The records that follow are to be transcribed in full, without their images.

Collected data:
'''

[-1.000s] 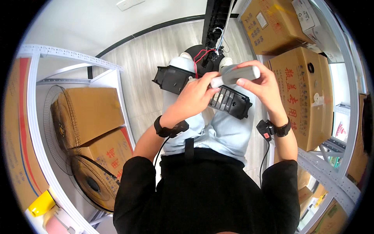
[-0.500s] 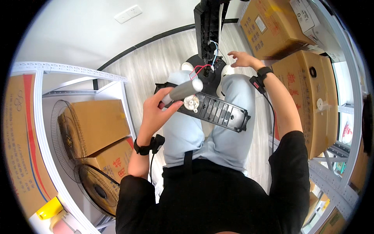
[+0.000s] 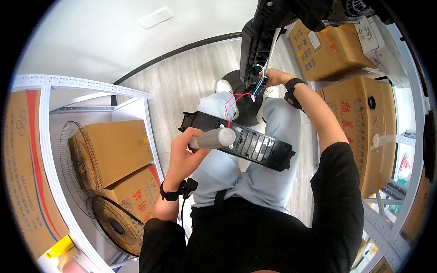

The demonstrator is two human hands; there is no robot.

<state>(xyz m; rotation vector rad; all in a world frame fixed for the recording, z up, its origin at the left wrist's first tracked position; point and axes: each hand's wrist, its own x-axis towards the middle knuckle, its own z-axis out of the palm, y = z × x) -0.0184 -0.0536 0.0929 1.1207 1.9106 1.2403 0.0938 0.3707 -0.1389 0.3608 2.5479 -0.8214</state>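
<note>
In my left hand (image 3: 184,157) is a grey cylindrical tool (image 3: 209,139) with a rounded pale end, held upright over a long black plastic housing (image 3: 205,121). That housing lies across my thighs, its slatted half to the right; the tool hides the spot beneath it. My right hand (image 3: 276,78) is closed at the lower part of a tall black column (image 3: 255,50), some fingers hidden behind it. Light blue wires (image 3: 261,81) hang beside those fingers. A red wire pair (image 3: 231,102) runs from a small white connector (image 3: 253,97) down to the housing behind the tool.
The column stands on a round black base (image 3: 246,111) between my shoes. On the left, a white shelf rack (image 3: 82,82) holds cartons (image 3: 118,145) and wire fan guards (image 3: 114,223). Stacked cartons (image 3: 350,127) and another rack (image 3: 400,182) stand on the right.
My right hand has gone from open beside the column to closed at it. The column leans more to the right. The tool now stands more upright, covering the round white part on the housing.
</note>
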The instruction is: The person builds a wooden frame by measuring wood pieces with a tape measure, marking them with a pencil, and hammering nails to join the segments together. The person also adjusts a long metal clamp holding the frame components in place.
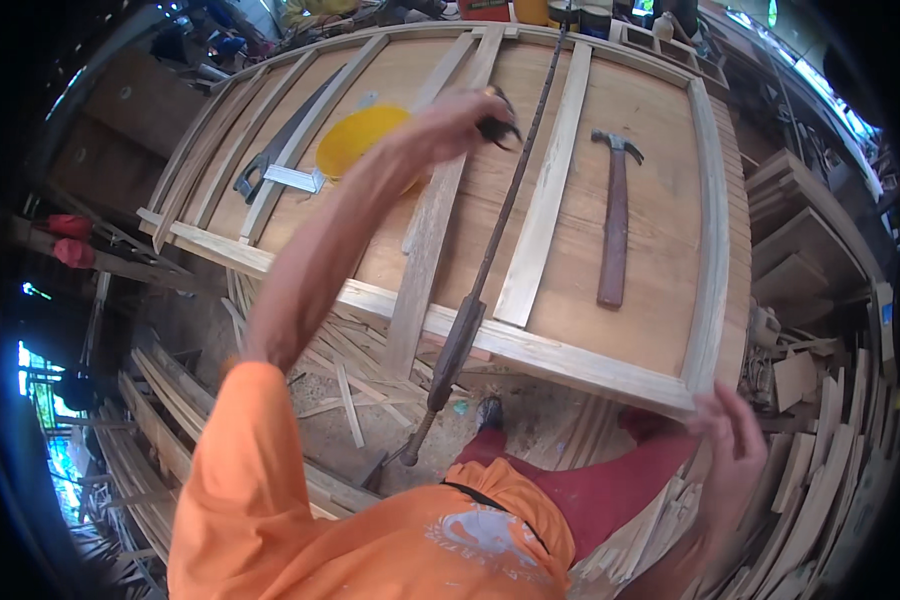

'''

» **Output of the task**:
[-1.000s] 
[-0.500s] 
[+0.000s] 

The demonstrator is two human hands; there is no robot.

<state>(xyz m; rotation vector rad; all in a world frame fixed for the recording, z up, its origin at the left wrist's first tracked position; point and axes: each hand's wrist, its own x-axis towards the middle knuckle, its own z-axis out of the palm, y = z × x) -0.0184 -0.0536 0.0929 1.1207 1.9106 1.2403 0.0938 0.3707 -0.1389 0.3608 2.5479 -0.8214</state>
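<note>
In my left hand (image 3: 184,157) is a grey cylindrical tool (image 3: 209,139) with a rounded pale end, held upright over a long black plastic housing (image 3: 205,121). That housing lies across my thighs, its slatted half to the right; the tool hides the spot beneath it. My right hand (image 3: 276,78) is closed at the lower part of a tall black column (image 3: 255,50), some fingers hidden behind it. Light blue wires (image 3: 261,81) hang beside those fingers. A red wire pair (image 3: 231,102) runs from a small white connector (image 3: 253,97) down to the housing behind the tool.
The column stands on a round black base (image 3: 246,111) between my shoes. On the left, a white shelf rack (image 3: 82,82) holds cartons (image 3: 118,145) and wire fan guards (image 3: 114,223). Stacked cartons (image 3: 350,127) and another rack (image 3: 400,182) stand on the right.
My right hand has gone from open beside the column to closed at it. The column leans more to the right. The tool now stands more upright, covering the round white part on the housing.
</note>
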The instruction is: The person builds a wooden frame by measuring wood pieces with a tape measure, marking them with a pencil, and hammering nails to join the segments together. The person also adjusts a long metal clamp holding the frame components in place.

The output returned above is complete.